Problem details
Every line below from the one containing "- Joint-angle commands" through the one containing "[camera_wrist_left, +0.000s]" must be transcribed exactly. Omit all lines outside that stretch.

The data
+--

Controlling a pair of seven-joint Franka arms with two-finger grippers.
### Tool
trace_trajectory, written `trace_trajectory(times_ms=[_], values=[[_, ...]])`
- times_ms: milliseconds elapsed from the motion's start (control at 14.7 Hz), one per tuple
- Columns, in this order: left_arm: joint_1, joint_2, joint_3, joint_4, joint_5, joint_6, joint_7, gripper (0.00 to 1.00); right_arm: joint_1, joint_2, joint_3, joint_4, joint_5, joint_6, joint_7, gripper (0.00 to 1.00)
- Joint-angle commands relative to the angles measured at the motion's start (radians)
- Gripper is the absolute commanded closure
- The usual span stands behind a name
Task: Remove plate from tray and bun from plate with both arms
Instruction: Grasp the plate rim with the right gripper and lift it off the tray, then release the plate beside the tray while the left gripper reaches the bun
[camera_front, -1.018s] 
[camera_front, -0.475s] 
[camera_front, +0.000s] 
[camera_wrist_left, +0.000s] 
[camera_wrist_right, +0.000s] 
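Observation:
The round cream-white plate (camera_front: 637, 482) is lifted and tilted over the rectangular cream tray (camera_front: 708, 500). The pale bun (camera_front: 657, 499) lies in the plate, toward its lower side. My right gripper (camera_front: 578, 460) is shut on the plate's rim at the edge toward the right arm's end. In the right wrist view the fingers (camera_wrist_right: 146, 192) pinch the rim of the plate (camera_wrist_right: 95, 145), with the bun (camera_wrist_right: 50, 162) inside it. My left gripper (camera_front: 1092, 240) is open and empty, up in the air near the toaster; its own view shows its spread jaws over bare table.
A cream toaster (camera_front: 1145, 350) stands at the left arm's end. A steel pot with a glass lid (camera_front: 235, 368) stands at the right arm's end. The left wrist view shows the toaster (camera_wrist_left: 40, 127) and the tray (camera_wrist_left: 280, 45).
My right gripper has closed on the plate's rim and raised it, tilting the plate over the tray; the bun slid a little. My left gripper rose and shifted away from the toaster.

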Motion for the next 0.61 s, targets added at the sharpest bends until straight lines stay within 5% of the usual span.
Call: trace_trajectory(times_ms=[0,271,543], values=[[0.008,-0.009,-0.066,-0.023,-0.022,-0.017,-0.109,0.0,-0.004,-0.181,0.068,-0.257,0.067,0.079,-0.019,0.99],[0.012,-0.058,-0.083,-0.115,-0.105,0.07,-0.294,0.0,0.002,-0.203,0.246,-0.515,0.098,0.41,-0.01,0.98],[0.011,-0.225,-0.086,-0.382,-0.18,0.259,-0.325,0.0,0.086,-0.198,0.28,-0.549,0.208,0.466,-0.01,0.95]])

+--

Answer box
- Joint-angle commands relative to the angles measured at the motion's start (radians)
- Gripper is the absolute commanded closure
- The usual span stands behind a name
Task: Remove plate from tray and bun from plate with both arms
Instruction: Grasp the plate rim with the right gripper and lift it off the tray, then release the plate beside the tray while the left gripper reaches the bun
[camera_front, -1.018s] 
[camera_front, -0.475s] 
[camera_front, +0.000s] 
[camera_wrist_left, +0.000s] 

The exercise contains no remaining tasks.